Streamfold - Send Datadog Logs to S3

The Datadog agent makes it easy to collect logs from containerized environments like Kubernetes. In addition, Datadog's log manager is a powerful platform for log management. However, many users like to archive full fidelity logs in S3 in order to create a telemetry data lake. This is useful for various reasons including compliance, auditing, and integrating with warehouses for drill down analysis during post incidence response.

This is a quickstart guide to routing logs from the Datadog Agent to S3 with Streamfold. In this guide you'll connect the Datadog agent to Streamfold, create an S3 bucket for your full fidelity logs, and build a stream to route your logs to S3.

Create a Datadog Source

In Streamfold, navigate to the Source > Add Source page and select the Datadog Agent source. Pick a name for your Datadog Agent source and grab your Streamfold Ingress API Token.

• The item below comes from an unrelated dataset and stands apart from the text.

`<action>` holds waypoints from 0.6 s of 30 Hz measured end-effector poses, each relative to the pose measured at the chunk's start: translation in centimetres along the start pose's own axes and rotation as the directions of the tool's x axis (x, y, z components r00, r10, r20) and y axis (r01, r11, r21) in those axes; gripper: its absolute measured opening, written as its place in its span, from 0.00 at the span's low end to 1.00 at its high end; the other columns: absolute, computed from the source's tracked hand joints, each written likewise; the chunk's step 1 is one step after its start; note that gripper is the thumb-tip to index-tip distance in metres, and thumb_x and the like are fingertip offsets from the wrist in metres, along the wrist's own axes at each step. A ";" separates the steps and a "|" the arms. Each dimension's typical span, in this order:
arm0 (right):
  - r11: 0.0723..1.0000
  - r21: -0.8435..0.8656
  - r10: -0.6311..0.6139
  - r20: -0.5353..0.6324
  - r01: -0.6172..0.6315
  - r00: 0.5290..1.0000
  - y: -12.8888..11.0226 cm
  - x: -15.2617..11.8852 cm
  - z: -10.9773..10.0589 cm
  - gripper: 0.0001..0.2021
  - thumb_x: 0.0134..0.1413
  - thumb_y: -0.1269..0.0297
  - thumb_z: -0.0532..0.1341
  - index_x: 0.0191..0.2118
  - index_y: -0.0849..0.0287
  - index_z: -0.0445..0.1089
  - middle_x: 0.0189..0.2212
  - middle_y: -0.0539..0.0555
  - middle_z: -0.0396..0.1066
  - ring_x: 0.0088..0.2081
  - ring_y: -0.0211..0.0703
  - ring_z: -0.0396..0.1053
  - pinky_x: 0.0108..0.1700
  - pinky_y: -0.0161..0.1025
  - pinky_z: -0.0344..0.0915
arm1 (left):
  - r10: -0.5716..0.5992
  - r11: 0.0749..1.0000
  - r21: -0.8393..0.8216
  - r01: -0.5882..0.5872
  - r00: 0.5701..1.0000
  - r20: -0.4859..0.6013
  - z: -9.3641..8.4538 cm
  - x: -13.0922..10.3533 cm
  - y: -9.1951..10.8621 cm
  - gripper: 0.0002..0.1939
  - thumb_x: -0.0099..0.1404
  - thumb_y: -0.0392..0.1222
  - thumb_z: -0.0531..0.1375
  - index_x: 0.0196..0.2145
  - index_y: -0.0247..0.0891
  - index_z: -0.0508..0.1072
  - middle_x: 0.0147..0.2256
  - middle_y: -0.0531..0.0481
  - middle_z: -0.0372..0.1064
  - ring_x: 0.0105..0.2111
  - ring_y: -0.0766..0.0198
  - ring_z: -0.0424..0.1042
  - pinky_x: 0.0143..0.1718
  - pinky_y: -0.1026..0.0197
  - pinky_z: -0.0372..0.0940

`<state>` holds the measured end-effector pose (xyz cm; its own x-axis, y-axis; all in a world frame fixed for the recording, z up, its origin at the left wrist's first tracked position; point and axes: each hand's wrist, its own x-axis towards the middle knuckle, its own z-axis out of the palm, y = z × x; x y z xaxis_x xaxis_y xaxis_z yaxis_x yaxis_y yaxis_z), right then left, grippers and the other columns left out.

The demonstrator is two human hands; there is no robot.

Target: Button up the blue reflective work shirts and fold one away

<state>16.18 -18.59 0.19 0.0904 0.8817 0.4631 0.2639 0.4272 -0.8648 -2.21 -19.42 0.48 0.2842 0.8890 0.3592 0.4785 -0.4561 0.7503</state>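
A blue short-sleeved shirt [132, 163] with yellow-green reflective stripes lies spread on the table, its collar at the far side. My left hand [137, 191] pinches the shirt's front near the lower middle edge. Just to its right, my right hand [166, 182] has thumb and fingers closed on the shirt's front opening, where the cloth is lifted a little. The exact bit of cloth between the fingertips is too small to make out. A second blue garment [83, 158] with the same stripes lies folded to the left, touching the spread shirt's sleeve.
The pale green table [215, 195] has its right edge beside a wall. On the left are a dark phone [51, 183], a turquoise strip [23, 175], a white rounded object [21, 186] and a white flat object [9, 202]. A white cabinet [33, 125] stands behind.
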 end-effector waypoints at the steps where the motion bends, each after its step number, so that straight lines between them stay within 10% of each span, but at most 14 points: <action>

Configure Datadog Agent to Forward Logs to Streamfold

If your Datadog Agents aren't configured to collect logs you'll need to update them to do so. In this guide we're going to use environment variables to configure the agent.

To get the agent to collect logs and forward to Streamfold let's set the following environment variables for our Datadog Agent

  - name: DD_LOGS_CONFIG_LOGS_DD_URL
    value: "ingress.streamfold.com:443"
  - name: DD_LOGS_CONFIG_API_KEY
    value: "<sf-ingress-token>"
  - name: DD_LOGS_CONFIG_USE_HTTP
    value: "true"

If you need them, the full configuration instructions for getting your Datadog Agent to send to Streamfold can be found here Sources > Datadog Agent > Configuration

Additionally, we're collecting logs from a containerized environment on Kubernetes, so we'll need to add the following additional environment variables and restart our Datadog agents.

  - name: DD_LOGS_CONFIG_CONTAINER_COLLECT_ALL
    value: "true"
  - name: DD_LOGS_CONFIG_K8S_CONTAINER_USE_FILE # required if running in an unprivileged installation
    value: "true"

Now verify your receiving logs by sampling your Datadog Source in Streamfold and look for samples with the L icon. Datadog Log Sample

Creating your S3 Destination in Streamfold.

First you'll need to ensure you have an S3 bucket created. In this tutorial we'll use Terraform to create our bucket, but you can also do it directly from the AWS Console

Below is a snippet to create a simple private S3 bucket named datadog-logs with Terraform. Full instructions for using the Terraform aws_s3_bucket resource can be found here.

resource "aws_s3_bucket" "datadog-logs" {
  bucket = "datadog-logs"
  tags = {
    Name        = "Datadog Logs Bucket"
    Environment = "Dev"
  }
}

Now navigate to Streamfold Destinations and add a new S3 Destination. You'll need to create a policy and a role to allow Streamfold to write to your bucket. Streamfold provides instructions on how to create your AWS Role and Policy via the AWS Console in add a new S3 Destination, but for this guide we'll keep using Terraform.

Below is a snippet of Terraform to create the policy and role to allow Streamfold to write to the datadog-logs S3 bucket we created above.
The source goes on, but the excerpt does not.